▶ _Problem_
Nothing outside the range is wanted. Repeat exactly the lines below from the one with "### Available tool" through the one with "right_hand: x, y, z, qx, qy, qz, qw".

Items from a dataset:
════════════════════
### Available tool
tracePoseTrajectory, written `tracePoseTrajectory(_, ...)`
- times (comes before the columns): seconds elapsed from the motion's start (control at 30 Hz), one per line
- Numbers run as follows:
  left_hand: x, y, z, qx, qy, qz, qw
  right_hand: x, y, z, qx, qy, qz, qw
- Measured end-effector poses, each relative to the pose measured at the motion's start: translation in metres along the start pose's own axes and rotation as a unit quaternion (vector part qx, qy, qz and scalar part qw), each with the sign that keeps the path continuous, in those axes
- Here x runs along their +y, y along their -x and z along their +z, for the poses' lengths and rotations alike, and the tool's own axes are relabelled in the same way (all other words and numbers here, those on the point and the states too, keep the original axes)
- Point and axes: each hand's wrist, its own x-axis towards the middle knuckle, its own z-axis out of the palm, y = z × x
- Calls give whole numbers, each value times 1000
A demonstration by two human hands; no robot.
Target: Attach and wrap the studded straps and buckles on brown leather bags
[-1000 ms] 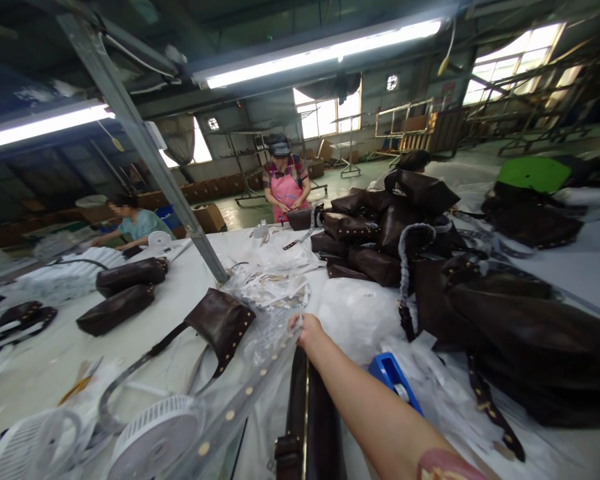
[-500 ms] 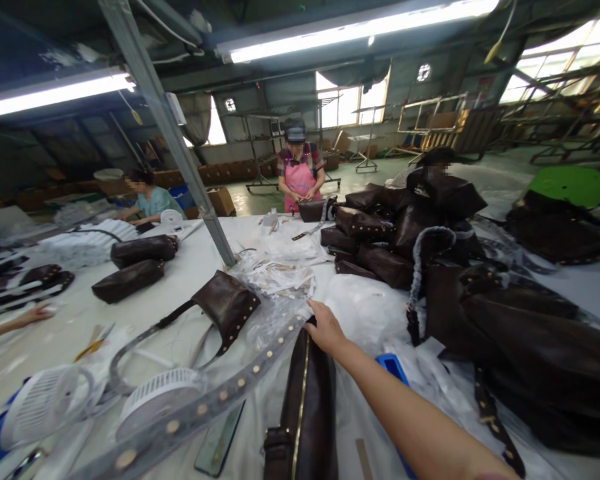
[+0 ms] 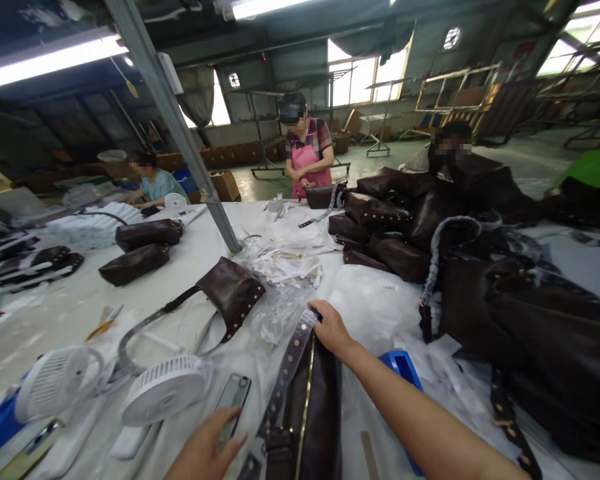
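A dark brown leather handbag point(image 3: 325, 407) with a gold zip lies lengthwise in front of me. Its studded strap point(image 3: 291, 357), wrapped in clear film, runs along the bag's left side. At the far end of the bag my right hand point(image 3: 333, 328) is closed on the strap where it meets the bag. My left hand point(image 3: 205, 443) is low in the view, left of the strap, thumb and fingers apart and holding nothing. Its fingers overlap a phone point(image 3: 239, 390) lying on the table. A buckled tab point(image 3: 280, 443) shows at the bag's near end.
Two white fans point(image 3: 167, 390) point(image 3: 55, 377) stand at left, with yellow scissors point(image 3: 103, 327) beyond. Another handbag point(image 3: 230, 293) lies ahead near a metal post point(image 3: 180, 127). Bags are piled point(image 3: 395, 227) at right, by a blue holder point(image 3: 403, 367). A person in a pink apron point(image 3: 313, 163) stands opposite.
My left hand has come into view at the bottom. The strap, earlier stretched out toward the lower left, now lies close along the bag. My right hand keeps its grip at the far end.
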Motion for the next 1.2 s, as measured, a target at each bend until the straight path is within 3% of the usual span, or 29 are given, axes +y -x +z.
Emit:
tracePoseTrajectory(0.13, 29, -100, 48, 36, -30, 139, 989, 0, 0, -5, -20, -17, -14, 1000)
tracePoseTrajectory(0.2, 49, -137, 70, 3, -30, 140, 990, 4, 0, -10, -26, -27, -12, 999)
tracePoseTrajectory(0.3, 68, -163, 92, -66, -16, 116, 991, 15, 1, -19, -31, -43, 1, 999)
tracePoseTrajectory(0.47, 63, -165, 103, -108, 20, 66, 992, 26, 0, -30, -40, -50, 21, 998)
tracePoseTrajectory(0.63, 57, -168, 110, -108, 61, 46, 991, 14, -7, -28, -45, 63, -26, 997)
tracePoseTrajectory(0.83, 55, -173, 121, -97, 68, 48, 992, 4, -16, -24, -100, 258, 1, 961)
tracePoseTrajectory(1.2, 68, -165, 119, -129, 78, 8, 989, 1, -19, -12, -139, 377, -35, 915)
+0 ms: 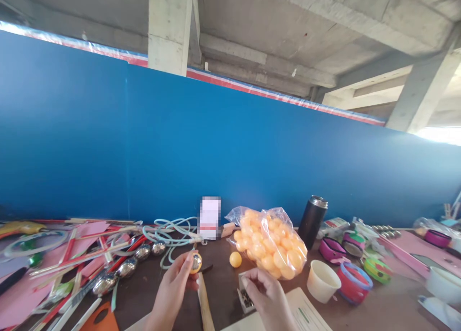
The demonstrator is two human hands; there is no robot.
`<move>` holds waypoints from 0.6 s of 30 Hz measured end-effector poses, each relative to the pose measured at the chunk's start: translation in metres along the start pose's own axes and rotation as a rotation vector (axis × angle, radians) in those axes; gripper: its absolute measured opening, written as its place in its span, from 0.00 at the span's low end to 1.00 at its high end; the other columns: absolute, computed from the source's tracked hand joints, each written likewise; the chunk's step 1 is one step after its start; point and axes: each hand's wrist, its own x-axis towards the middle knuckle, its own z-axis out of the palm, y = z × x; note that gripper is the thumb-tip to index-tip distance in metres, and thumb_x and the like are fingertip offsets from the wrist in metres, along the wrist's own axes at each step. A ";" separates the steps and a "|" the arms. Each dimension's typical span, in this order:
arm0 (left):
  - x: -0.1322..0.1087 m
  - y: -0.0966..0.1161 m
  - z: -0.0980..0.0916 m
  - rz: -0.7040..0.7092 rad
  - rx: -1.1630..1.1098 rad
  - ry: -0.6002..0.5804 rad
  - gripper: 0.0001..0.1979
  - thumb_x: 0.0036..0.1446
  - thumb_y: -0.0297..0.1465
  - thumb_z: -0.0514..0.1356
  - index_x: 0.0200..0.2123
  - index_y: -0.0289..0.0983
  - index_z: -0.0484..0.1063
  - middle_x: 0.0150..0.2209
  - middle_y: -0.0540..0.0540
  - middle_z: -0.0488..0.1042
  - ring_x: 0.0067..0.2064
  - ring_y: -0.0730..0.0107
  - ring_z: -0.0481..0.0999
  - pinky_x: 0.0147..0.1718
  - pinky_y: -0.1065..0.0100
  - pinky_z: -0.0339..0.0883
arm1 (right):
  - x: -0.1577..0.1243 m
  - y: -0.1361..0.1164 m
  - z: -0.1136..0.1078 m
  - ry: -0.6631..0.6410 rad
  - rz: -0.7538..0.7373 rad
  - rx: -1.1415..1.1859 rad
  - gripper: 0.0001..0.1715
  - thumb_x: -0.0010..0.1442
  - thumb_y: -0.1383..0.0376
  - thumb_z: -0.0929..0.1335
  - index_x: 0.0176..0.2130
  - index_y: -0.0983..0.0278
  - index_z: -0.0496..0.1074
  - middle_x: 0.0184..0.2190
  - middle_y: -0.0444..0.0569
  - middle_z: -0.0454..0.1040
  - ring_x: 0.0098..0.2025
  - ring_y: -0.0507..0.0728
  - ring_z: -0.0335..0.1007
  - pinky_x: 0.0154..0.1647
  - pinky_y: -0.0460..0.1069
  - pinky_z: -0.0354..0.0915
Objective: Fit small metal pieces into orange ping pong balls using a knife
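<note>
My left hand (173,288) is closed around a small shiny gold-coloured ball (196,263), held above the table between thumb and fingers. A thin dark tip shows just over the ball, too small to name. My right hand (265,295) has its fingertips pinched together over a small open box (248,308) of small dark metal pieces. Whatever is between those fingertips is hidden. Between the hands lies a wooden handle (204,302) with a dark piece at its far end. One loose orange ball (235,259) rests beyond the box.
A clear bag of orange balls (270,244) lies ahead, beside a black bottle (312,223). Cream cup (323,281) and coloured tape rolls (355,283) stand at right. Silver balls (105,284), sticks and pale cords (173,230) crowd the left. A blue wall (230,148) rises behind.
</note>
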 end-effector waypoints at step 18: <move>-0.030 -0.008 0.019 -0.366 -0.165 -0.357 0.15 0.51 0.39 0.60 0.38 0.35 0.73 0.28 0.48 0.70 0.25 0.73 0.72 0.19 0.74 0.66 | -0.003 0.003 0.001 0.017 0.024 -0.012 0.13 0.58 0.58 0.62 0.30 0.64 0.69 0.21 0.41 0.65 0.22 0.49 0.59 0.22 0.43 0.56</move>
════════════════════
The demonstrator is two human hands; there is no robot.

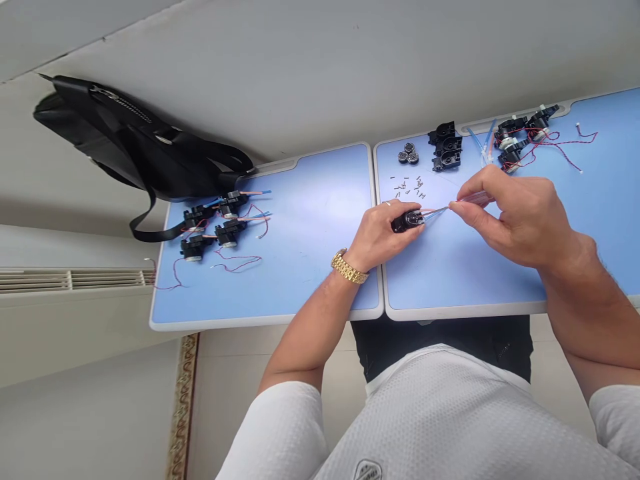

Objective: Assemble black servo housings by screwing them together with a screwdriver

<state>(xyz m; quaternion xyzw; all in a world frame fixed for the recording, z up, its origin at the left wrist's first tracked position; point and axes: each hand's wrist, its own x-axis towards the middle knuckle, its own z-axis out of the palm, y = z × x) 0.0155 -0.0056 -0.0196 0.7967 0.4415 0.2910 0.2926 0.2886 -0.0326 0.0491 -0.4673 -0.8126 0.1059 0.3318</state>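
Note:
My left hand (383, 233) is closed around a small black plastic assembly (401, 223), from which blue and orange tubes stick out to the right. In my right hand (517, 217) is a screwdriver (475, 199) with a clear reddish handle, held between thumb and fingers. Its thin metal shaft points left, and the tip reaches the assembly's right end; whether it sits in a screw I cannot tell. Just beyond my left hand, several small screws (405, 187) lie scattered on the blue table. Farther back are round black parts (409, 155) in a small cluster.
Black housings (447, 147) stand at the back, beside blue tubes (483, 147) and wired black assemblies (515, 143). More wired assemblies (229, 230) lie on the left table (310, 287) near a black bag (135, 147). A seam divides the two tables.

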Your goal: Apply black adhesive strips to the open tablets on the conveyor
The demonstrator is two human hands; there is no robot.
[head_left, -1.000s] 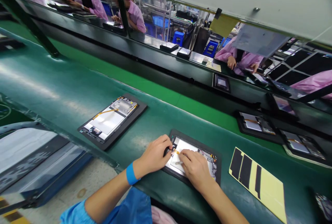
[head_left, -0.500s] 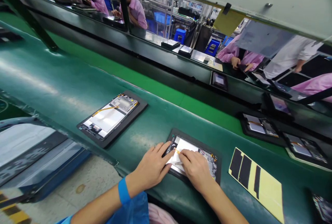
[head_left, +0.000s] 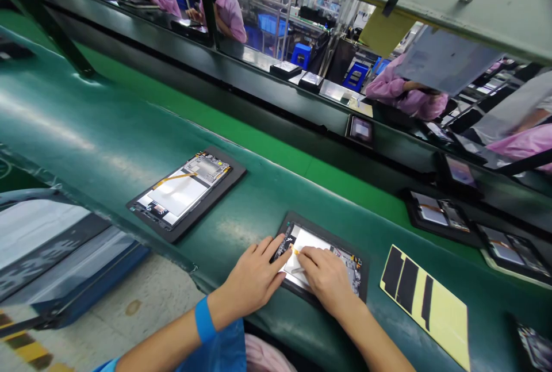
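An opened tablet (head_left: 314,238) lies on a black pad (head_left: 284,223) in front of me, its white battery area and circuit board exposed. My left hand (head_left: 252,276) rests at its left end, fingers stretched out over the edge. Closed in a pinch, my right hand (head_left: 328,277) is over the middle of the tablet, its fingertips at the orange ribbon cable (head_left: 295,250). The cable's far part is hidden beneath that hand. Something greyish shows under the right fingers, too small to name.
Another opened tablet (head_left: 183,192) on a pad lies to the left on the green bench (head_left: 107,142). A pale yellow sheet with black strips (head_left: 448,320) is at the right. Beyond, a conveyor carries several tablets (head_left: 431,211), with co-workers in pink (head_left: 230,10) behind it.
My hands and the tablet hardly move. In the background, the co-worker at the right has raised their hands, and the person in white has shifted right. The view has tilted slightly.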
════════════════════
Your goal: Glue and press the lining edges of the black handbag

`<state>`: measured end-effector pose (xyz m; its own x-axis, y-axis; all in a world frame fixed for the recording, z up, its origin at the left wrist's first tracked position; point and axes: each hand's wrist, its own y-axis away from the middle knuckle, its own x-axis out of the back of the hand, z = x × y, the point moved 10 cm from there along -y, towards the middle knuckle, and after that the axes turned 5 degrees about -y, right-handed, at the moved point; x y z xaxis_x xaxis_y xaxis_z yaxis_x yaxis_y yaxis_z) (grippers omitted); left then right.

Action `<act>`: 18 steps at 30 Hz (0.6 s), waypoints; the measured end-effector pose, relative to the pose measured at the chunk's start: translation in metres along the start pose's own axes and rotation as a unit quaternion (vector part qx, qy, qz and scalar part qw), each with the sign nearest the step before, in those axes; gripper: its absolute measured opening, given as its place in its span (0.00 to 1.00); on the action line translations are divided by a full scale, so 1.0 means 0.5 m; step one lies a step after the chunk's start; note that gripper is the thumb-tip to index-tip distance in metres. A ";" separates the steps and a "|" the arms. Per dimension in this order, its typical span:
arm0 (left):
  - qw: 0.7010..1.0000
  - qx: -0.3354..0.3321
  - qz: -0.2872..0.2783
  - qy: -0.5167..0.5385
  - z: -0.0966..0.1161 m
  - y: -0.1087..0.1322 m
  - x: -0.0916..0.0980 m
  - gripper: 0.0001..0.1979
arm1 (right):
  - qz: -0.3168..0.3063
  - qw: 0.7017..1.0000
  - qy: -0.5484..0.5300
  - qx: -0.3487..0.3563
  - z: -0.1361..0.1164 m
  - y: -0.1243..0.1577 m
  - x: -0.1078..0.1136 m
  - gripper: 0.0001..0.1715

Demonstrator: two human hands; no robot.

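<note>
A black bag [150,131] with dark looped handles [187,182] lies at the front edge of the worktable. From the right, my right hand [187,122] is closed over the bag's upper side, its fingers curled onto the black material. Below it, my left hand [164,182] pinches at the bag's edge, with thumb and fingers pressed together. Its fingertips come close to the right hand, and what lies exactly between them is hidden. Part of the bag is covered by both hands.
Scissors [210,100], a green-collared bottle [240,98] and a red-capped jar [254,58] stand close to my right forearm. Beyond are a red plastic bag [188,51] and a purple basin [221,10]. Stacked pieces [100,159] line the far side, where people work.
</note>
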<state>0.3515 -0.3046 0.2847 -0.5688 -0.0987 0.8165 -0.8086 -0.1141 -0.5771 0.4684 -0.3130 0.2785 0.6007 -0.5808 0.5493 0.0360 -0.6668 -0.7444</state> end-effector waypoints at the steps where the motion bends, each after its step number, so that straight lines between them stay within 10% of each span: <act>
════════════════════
▶ _Exercise answer_
### Available tool
tracePoseTrajectory, written `tracePoseTrajectory(_, ...)`
- times (comes before the columns): seconds elapsed from the motion's start (control at 30 Hz), one per line
- Numbers run as follows:
  left_hand: x, y, z, qx, qy, qz, qw
  right_hand: x, y, z, qx, qy, qz, qw

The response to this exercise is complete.